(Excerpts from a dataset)
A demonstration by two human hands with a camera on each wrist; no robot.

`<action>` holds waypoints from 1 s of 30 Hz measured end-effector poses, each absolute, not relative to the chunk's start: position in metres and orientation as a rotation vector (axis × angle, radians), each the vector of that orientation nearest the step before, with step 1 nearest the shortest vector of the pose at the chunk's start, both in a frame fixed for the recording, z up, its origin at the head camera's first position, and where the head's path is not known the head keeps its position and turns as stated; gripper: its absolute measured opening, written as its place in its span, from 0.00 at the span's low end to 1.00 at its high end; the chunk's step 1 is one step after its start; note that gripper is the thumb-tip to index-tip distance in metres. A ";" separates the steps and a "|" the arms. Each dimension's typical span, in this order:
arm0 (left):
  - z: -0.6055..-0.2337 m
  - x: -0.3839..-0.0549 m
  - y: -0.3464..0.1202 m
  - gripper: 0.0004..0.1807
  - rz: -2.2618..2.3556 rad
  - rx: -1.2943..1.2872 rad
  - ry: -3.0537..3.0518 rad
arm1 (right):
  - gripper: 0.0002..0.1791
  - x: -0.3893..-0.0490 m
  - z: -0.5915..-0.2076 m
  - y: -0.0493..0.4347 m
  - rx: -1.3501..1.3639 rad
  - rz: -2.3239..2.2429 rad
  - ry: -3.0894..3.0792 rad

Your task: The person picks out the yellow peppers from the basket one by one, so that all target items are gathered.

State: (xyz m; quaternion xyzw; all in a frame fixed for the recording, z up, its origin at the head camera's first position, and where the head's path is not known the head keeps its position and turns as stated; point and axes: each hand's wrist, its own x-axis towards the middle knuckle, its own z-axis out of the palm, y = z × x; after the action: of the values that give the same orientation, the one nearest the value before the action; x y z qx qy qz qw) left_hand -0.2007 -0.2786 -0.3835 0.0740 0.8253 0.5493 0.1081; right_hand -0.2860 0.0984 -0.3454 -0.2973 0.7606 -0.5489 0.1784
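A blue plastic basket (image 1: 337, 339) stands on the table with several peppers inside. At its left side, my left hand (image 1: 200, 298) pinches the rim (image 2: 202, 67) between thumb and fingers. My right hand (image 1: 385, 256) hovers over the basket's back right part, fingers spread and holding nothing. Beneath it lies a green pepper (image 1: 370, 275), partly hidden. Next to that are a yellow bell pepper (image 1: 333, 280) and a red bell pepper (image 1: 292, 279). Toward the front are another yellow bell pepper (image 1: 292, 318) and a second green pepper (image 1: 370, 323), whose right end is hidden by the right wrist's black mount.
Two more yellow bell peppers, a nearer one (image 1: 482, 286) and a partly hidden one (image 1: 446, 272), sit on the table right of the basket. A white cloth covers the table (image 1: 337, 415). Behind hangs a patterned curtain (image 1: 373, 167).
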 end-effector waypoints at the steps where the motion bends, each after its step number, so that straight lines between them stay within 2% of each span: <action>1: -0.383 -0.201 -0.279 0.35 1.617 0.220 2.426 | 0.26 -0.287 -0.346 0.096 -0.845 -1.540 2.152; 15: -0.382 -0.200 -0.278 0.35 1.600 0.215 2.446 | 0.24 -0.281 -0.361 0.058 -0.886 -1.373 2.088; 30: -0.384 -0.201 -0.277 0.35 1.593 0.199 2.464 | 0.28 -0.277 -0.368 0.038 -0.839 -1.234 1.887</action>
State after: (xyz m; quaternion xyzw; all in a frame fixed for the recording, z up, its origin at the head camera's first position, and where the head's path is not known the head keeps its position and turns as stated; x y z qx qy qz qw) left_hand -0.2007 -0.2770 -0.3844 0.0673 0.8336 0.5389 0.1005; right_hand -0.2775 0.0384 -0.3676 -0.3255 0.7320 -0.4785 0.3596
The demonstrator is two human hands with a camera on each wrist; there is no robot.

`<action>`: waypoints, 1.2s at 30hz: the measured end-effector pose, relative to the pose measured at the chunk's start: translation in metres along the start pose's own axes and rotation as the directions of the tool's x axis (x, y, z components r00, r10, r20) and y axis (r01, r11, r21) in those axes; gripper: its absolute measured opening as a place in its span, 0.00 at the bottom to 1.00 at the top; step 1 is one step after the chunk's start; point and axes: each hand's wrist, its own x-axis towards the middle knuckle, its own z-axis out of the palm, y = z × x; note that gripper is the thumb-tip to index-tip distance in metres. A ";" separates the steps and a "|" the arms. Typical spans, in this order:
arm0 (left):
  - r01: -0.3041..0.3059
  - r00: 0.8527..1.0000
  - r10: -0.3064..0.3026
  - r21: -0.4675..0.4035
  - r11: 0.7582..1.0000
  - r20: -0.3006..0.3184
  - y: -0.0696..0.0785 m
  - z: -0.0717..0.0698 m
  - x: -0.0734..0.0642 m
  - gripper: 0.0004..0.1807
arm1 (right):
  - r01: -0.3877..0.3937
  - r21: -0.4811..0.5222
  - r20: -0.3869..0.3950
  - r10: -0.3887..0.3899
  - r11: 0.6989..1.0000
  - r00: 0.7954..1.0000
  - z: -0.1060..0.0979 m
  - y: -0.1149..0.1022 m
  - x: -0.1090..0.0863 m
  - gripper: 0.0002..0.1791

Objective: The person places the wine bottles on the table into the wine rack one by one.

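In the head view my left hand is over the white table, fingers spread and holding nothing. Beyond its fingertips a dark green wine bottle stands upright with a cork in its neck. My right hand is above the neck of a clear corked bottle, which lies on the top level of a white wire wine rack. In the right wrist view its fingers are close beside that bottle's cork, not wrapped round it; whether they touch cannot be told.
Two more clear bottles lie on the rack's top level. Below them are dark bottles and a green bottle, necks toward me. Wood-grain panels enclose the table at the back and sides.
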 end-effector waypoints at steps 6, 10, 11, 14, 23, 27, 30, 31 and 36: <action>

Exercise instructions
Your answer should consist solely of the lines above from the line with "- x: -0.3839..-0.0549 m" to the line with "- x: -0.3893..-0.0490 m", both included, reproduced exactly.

Answer section
  - x: -0.3839..-0.0549 m
  - y: -0.3464..0.1202 m
  - gripper: 0.0004..0.1807
  - rz: -2.2618..2.3556 rad
  - rx: -1.2943..1.2872 rad
  - ry: -3.0537..3.0518 rad
arm1 (right):
  - gripper: 0.0002..0.1791
  - x: -0.3893..-0.0490 m

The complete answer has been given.